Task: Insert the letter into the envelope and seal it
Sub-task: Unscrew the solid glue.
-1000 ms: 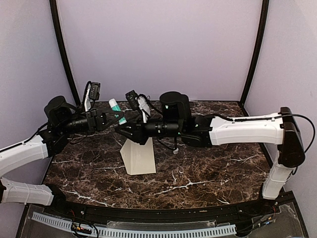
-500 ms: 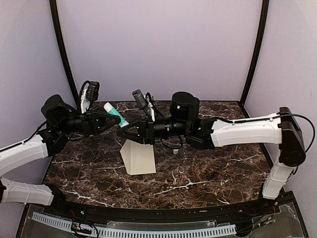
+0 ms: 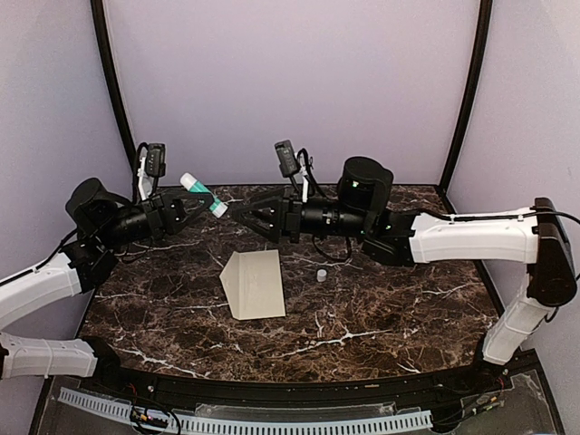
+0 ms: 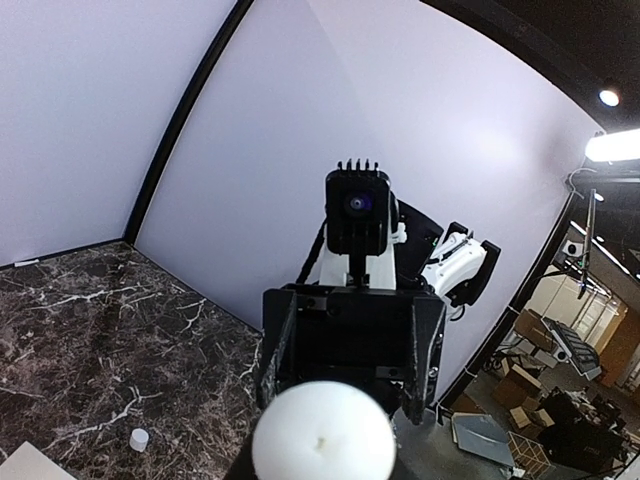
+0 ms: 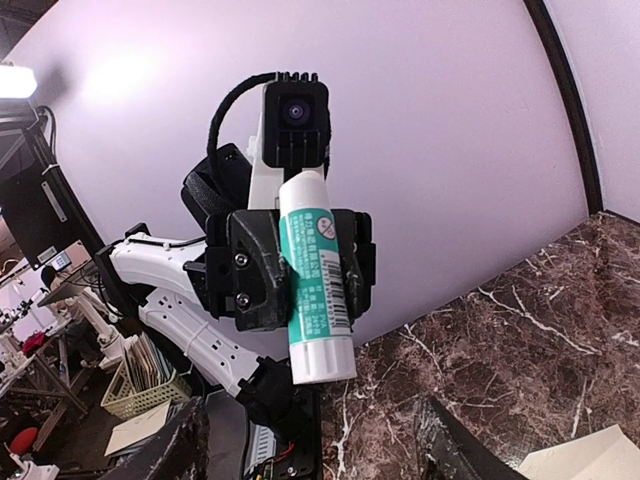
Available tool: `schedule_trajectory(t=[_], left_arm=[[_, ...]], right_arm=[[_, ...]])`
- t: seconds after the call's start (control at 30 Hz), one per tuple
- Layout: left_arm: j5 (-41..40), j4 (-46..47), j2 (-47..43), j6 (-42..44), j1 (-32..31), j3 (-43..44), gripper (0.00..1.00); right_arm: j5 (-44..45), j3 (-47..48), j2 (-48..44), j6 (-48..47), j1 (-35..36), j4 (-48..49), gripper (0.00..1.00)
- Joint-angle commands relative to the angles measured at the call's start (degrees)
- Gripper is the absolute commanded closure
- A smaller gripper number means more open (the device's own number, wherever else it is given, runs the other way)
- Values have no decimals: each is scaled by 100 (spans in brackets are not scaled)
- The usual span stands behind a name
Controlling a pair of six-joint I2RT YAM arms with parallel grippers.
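The envelope (image 3: 255, 285) lies flat on the dark marble table (image 3: 381, 322). It is nearer the arm bases than either pincer and sits below the tips of the right pincer (image 3: 245, 214), well apart from them, since both pincers hang in the air. Whether the letter is inside it I cannot tell. A small white cap (image 3: 320, 273) stands on the table just right of the envelope, under the right arm's wrist.

Further back, the right pincer has its fingers spread wide with nothing between them. In its own wrist view the two dark fingertips (image 5: 181, 442) sit far out at the bottom corners. A corner of the envelope (image 5: 585, 456) shows low on the right in that view.

Facing it tip to tip, the left pincer (image 3: 196, 207) is clamped around a glue stick (image 3: 201, 193) (white with a teal label). The stick is tilted, its lower end towards the right pincer and just beside those open tips, seemingly with a thin gap between. From the left wrist the stick's round white end (image 4: 322, 432) fills the bottom of the view, with the cap (image 4: 139, 438) on the marble low to the left.

Behind both stands the pale lilac wall (image 3: 299, 82).
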Motion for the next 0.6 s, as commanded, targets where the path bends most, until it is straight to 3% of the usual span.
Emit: schedule_trajectory(t=[0.0, 0.2, 0.57], left_arm=[[34, 321, 47, -150, 33, -37, 100], [264, 385, 106, -178, 33, -8, 100], [454, 398, 228, -176, 33, 19, 100]], right_arm=[[105, 253, 163, -52, 111, 113, 33], [28, 655, 441, -96, 158, -128, 35], [-64, 917, 694, -6, 172, -87, 58]])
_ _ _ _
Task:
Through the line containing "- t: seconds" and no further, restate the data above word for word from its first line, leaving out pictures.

Solution:
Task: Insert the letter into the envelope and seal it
Sub-task: Unscrew the solid glue.
-1000 ms: 
-500 ms: 
+0 ms: 
+0 ms: 
+0 ms: 
Available tool: `schedule_trajectory(t=[_], left_arm=[[_, ...]], right_arm=[[_, ...]])`
- t: seconds after the call's start (control at 30 Hz), one per tuple

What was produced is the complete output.